# My New (today)skx007 Runs Very Fast - Is This A Problem?



## RB-H (May 19, 2008)

Hi - received a new SKX007 today, set the date, time etc and find it's running approx 7 seconds per minute fast.

My question is - will it settle down - or should I send it back?

Many thanks in advance.

RB-H


----------



## ESL (Jan 27, 2004)

7 seconds fast per minute - definitely not right.

contact the seller straightaway if I were you.


----------



## RB-H (May 19, 2008)

ESL said:


> 7 seconds fast per minute - definitely not right.
> 
> contact the seller straightaway if I were you.


I was hoping that you wouldn't say that - so - If I get another what should I expect and accept initially in terms of running fast?

one second a minute?

Thanks again for coming back to me.

RB-H


----------



## ESL (Jan 27, 2004)

They normally run a little fast out of the box, but not excessively so. I would accept anywhere around plus or minus 20 seconds per 24 hours. However, they are normally set to run about 10 to 15 seconds per 24 hours, fast.

After wearing it for a few months you will find they settle down quite nicely to around plus or minus 10 or 15 seconds per day (normally plus). Anything in that sort of range is acceptable for that movement.

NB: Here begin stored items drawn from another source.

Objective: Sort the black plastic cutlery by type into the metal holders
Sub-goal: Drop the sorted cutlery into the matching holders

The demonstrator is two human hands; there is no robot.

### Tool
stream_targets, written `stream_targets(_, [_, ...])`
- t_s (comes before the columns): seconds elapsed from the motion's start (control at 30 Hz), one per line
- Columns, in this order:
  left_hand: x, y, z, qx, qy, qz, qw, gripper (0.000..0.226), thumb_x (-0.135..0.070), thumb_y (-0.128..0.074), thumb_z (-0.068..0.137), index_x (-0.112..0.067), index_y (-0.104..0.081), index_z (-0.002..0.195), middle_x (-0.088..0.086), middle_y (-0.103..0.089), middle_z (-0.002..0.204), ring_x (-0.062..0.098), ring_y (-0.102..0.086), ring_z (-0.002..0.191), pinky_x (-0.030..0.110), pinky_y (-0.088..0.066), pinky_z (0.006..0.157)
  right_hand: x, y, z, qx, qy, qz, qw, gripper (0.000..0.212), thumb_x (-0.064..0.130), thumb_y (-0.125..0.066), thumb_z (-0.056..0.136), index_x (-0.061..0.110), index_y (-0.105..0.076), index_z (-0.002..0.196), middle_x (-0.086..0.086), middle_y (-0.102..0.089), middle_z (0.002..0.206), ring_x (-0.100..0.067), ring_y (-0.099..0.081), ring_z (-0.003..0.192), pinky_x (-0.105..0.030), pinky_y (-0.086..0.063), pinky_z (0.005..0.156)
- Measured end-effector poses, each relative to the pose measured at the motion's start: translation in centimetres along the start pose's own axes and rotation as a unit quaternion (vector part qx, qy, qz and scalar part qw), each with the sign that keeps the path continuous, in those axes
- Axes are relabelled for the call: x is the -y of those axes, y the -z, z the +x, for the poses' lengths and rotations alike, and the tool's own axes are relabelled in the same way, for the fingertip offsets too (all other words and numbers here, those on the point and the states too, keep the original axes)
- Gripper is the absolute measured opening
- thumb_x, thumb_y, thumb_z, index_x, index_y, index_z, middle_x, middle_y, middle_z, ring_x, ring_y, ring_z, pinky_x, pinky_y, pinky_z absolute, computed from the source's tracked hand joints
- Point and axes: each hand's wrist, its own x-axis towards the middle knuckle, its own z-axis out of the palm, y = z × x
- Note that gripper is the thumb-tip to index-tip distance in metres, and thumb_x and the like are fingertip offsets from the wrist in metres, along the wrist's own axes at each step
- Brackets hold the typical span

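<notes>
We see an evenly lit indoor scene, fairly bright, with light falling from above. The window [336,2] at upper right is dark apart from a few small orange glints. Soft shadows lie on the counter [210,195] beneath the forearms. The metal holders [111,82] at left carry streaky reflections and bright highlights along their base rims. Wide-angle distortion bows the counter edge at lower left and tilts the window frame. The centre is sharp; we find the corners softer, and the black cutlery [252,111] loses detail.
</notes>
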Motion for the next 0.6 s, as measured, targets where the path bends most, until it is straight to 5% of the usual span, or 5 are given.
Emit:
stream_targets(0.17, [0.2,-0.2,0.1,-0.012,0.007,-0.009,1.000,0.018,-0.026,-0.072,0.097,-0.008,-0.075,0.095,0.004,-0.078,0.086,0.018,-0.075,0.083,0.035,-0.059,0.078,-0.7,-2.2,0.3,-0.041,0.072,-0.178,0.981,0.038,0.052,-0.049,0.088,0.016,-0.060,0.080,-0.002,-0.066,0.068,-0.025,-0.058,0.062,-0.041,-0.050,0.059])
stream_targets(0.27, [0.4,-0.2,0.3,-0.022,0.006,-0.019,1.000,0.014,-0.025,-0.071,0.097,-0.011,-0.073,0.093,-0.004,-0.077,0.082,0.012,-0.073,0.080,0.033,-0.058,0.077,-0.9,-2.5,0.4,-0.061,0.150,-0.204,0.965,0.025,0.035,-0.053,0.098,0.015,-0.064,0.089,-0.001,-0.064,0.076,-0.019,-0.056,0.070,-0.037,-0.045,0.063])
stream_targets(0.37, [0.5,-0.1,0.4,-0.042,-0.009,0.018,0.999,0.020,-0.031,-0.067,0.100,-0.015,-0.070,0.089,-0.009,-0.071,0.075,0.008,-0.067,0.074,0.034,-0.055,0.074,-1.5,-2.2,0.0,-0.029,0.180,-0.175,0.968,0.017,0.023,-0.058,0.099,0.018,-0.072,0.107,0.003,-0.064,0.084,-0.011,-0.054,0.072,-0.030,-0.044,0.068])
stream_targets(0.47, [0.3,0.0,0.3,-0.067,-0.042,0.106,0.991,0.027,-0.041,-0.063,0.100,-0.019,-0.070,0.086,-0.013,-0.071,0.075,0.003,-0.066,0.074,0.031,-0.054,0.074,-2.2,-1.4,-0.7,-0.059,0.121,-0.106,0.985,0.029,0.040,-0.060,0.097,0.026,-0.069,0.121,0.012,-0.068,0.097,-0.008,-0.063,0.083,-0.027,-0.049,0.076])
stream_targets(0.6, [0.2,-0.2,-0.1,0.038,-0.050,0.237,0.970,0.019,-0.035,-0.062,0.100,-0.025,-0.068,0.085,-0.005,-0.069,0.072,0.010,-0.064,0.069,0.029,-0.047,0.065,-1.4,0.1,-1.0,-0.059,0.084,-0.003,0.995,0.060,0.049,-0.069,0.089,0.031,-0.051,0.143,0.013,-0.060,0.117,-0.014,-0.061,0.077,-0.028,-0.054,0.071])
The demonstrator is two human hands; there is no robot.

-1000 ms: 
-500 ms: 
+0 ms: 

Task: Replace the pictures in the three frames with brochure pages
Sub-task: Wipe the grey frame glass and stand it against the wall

Sorry to hear this, but it's probably just one of those things. Don't write off the 007 series of watches because of just this experience - they are fantastic watches and this is certainly not representative of the brand or model.


----------



## mrteatime (Oct 25, 2006)

a few of mine have been erratic....they settle down after a few days of wear......and as mentioned, they are great watches


----------



## ESL (Jan 27, 2004)

Just a thought RB-H, if you can spare the time, try leaving it for a day or two only picking it up occasionally to give it a little shake to wind it. And see if it settles down. Sometimes - depending on the importer - they might not be regulated before being sold.

Even so it may pay you to alert the dealer to the problem and let them know you will give it a fair shot at settling down, but that at the moment you don't accept it on the basis of suspecting it may have a fault. Plus or minus 20 seconds per day is Seiko's own stated accuracy figure, (as far as I can remember) and I have never had one that performed significantly worse than that, so anything way off that sort of mark should not really be expected as normal.

Let us know how you get on.


----------



## in_denial (Aug 3, 2005)

Sounds like it may be two coils of the spring stuck together with a speck of oil or dirt, effectively shortening the spring and speeding up the watch. An easy task for a watchmaker to fix, but it should be sorted by your vendor.

-- Tim


----------



## RB-H (May 19, 2008)

ESL said:


> Just a thought RB-H, if you can spare the time, try leaving it for a day or two only picking it up occasionally to give it a little shake to wind it. And see if it settles down. Sometimes - depending on the importer - they might not be regulated before being sold.
> 
> Even so it may pay you to alert the dealer to the problem and let them know you will give it a fair shot at settling down, but that at the moment you don't accept it on the basis of suspecting it may have a fault. Plus or minus 20 seconds per day is Seiko's own stated accuracy figure, (as far as I can remember) and I have never had one that performed significantly worse than that, so anything way off that sort of mark should not really be expected as normal.
> 
> Let us know how you get on.


Many thanks for the wizdom - I have 30 days before it needs to go to be returned so I'll do as you suggest above. Have emailed the dealer also.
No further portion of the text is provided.